October 18, 2008

Why Isn't This A Hate Crime?

Well, it looks like there's been another case of a Muslim student claiming slurs and assault directed her way by an "Islamophobic" hatemonger. And, once again, there is the minor problem that the incident did not happen.

A Muslim student who said a masked gunman assaulted her after he wrote anti-Islamic slurs in a women's restroom at Elmhurst College was arrested Friday after an investigation concluded the attack never happened.

A week after the case roiled the small college, Elmhurst Police Chief Steven Neubauer said Safia Jilani, 19, of Oak Brook had been booked on a felony charge of filing a false police report, which is punishable by 1 to 3 years in prison.

Jilani reported Oct. 9 that the man beat her with the gun in the college's science center, authorities said.

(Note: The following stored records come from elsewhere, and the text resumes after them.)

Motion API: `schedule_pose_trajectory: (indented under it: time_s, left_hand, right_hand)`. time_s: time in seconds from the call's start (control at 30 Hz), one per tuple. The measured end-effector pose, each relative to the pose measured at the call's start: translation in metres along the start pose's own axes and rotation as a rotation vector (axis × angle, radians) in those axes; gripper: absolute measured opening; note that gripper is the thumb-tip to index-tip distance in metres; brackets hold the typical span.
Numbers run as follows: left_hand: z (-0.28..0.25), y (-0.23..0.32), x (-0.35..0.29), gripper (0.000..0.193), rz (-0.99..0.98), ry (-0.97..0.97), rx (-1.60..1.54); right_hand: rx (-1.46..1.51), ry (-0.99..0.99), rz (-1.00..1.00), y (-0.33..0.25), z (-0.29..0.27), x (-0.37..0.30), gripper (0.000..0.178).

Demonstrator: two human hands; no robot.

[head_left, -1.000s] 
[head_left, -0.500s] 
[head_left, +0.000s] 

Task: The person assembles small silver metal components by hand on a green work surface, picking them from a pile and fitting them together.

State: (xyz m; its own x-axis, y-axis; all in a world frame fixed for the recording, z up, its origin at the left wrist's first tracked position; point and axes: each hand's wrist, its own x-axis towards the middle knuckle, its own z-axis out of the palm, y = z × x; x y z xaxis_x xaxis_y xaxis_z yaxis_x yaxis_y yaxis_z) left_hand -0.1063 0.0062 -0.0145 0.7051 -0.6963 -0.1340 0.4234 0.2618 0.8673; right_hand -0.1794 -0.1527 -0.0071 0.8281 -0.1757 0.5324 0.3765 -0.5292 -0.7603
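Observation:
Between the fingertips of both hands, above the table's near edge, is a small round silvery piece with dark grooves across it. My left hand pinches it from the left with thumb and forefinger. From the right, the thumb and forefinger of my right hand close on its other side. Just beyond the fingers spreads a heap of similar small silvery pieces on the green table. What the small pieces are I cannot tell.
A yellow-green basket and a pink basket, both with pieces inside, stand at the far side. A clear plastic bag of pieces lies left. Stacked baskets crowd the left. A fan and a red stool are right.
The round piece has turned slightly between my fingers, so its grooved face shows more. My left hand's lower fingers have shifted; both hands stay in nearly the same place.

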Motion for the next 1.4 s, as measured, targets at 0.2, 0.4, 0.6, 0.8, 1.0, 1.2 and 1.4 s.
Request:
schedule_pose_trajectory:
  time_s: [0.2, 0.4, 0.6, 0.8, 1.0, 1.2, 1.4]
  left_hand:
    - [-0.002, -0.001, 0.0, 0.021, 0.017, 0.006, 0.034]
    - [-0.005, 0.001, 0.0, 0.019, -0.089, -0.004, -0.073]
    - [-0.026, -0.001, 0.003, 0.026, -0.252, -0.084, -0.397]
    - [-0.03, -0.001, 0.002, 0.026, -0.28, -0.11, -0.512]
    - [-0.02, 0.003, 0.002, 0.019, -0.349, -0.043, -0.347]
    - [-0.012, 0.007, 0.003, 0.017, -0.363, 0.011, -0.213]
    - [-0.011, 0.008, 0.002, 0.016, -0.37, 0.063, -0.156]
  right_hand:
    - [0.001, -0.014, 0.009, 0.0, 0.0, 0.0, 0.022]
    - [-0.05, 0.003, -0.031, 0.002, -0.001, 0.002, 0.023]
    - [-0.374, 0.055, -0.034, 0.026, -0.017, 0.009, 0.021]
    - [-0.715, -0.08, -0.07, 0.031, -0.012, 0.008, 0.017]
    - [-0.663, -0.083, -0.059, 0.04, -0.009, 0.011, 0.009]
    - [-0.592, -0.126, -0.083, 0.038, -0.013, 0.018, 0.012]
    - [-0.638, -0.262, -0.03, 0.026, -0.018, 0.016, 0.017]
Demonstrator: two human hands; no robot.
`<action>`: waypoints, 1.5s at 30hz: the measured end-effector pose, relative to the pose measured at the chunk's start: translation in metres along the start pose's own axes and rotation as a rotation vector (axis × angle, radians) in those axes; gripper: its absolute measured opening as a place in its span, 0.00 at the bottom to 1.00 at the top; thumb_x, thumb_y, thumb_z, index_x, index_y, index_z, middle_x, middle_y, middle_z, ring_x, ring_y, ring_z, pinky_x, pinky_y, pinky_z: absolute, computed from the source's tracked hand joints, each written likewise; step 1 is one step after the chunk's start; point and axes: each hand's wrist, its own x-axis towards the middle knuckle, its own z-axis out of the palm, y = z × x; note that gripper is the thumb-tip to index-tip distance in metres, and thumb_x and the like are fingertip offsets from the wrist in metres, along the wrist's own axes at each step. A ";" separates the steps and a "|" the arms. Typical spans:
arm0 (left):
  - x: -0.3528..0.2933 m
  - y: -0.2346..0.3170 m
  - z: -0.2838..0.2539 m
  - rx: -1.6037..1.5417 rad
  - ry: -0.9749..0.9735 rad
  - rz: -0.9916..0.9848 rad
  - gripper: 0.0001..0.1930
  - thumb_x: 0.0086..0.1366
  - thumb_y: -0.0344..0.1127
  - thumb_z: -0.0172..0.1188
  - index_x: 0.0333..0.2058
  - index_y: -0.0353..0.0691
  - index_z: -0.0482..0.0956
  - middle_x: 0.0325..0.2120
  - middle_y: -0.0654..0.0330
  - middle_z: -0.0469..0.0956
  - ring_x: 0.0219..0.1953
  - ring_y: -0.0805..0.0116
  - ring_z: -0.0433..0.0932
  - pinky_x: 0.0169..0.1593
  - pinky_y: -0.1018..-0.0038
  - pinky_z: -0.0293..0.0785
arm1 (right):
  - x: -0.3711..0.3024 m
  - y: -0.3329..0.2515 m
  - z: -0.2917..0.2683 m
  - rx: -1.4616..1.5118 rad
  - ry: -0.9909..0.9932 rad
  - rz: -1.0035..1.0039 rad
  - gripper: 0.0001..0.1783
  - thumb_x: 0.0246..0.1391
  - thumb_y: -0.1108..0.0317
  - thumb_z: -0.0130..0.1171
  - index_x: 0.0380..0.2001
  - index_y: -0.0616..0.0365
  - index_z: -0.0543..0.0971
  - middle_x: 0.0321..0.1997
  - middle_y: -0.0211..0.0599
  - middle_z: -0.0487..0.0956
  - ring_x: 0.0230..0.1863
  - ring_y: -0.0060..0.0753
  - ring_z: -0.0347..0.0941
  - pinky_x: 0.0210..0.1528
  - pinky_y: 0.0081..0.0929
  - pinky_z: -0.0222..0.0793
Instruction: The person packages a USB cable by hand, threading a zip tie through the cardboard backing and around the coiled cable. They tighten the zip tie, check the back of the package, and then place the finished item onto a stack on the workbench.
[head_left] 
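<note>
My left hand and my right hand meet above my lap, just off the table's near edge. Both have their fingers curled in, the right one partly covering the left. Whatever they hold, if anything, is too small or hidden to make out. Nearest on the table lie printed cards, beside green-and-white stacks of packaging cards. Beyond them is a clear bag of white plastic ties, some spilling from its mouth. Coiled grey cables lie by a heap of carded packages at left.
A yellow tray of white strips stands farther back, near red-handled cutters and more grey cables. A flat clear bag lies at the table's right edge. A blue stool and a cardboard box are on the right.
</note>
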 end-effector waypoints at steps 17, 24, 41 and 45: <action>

Anti-Muslim graffiti was written on the wall, similar to a threat written on the same student's locker the previous week.

Authorities have now confirmed that there is no evidence supporting Jilani's claims. It appears that she was simply trying to delegitimize those who reject Islamist terrorism, as a small group of students did some weeks previous when they shouted at the perp and her friends while they protested against the US government and in support of al-Qaeda terrorists imprisoned at Guantanamo.

Which leads me to ask a question. Jilani created a climate of hate based upon ethnicity and religion with this false report. There were two groups of victims. The first were the white male (presumably Christian) students who were all tarred by her description of her assailant. But the second were all of her fellow Muslim students at Elmhurst College, who were equally targeted by her false report. Why can't these indisputable facts be used to raise the ante a bit, and charge her with a bias crime against both groups?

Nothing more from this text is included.